C’est la rentrée pour l’Orchestre de Paris, qui a ouvert le bal des réjouissances musicales de l’année avec Ravel et ses danses, dirigé par le jeune chef Gustavo Gimeno, venu remplacer Riccardo Chailly souffrant. Un concert haut en couleurs.
Premier concert de la saison de l’Orchestre de Paris, mais dernier concert pour son violon solo Roland Daugareil, dont on fête ce soir du 8 septembre son départ à la retraite après 23 ans au sein de la formation. Un programme festif, fait d’un bouquet d’œuvres orchestrales (et orchestrées) de Maurice Ravel dont le très célèbre Boléro, pour saluer comme il se doit ce fidèle musicien, pilier de l’orchestre, mais aussi pour ravir un public au rendez-vous de ces retrouvailles parisiennes. Orchestre, balcons, la salle Pierre Boulez de la Philharmonie est comble ! Directeur musical du Philharmonique du Luxembourg, et du Symphonique de Toronto, Gustavo Gimeno n’a rien changé au programme tout Ravel prévu par Riccardo Chailly.

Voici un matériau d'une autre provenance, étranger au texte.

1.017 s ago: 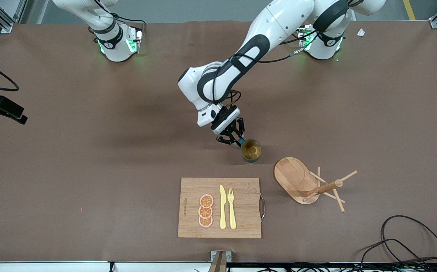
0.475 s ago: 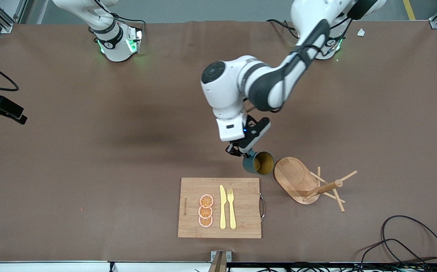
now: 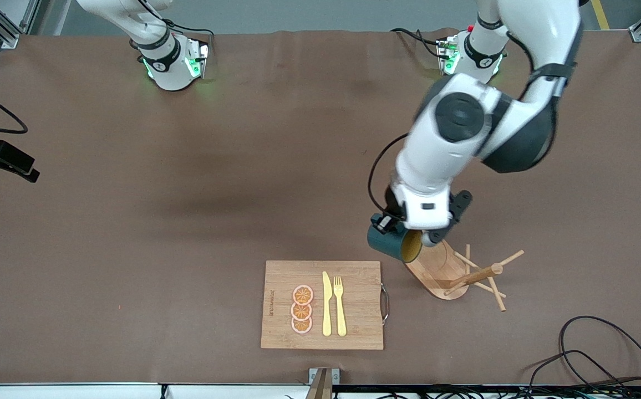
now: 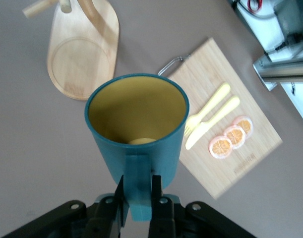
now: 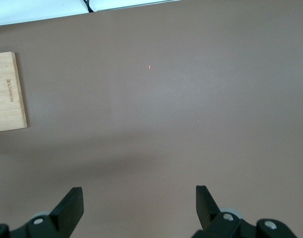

La soirée commence en mode viennois avec les Valses Nobles et Sentimentales, écrites en hommage à Schubert d’abord pour le piano, puis orchestrées par le compositeur pour le ballet « Adélaïde ou le langage des fleurs ». Le chef nous introduit dans l’imaginaire ravélien de la danse, modelant avec élégance la matière sonore de l’orchestre de ses gestes souples et amples, en vagues voluptueuses, révélant au fil de ses chavirantes virevoltes et de ses lignes langoureuses, les couleurs somptueuses des bois. Et ce sont d’exquis vertiges que les violons et l’onctuosité de la flûte, puis la saveur des cors anglais et des hautbois, nous donnent à l’écoute de ces valses d’une belle fluidité. L’Épilogue dissout ce rêve de danse dans les graves des cordes, en bribes jouées par les vents et les premiers violons, souvenirs diffus des sept valses évanouies…
Il n’est plus question de légèreté dans La Valse, composée à l’issue de la Grande Guerre. Dernier et dérisoire sursaut qui conduit au paroxysme son étourdissant tourbillon, elle ne s’en donne que l’illusion. Commencée dans les sombres profondeurs des timbres graves de l’orchestre, elle émerge et s’esquisse progressivement, s’ébranle et s’élance dans une fluidité remarquable, cherchant la lumière sous les fastes des lustres d’un monde révolu. L’élégante Valse de Gustavo Gimeno n’a peut-être pas sa juste épaisseur pathétique, peut-être reste-t-elle à la surface des soieries des crinolines en mouvement, mais cette légèreté apparente lui donne un élan irrésistible. il manque cependant à la fin la formidable démesure de l’ explosion attendue, et le fracas qui la suit.
La seconde partie nous transporte dans l’Espagne de Ravel, et les rythmes de ses danses. Après une truculente Alborada del Gracioso, où les pizzicati s’échangent entre cordes et bois dans une connivence de bon aloi, l’orchestre s’empare de la Rapsodie Espagnole avec fougue (Feria ), la parant de couleurs éclatantes. L’esprit est à la fête, et tous les musiciens s’y emploient, dans une complicité qui n’échappe à personne. Si la Habanera semble dans sa nonchalance s’abandonner à une indéfinissable rêverie, plus qu’au mouvement lascif de son rythme, la fin brille de tous ses feux !
Le Boléro manifestement très attendu du public fait son effet, récoltant une ovation debout. Il faut dire que musiciens et chefs ne boudent pas leur plaisir à le jouer, à commencer par la flûte solo et la clarinette solo, qui à découvert, entament superbement la partie. Le chef à la battue toujours impeccable et d’une stabilité à toute épreuve, installe dans le rythme pointé tenu par la caisse claire un balancement voluptueux et hypnotique qui ne s’arrête qu’à l’apothéose finale. Pour remercier la salle enthousiaste, et en honneur à Roland Daugareil, l’orchestre donne une ultime touche à cette fête espagnole, avec une première Danse de la Vida Breve de Manuel de Falla, enlevée et lumineuse.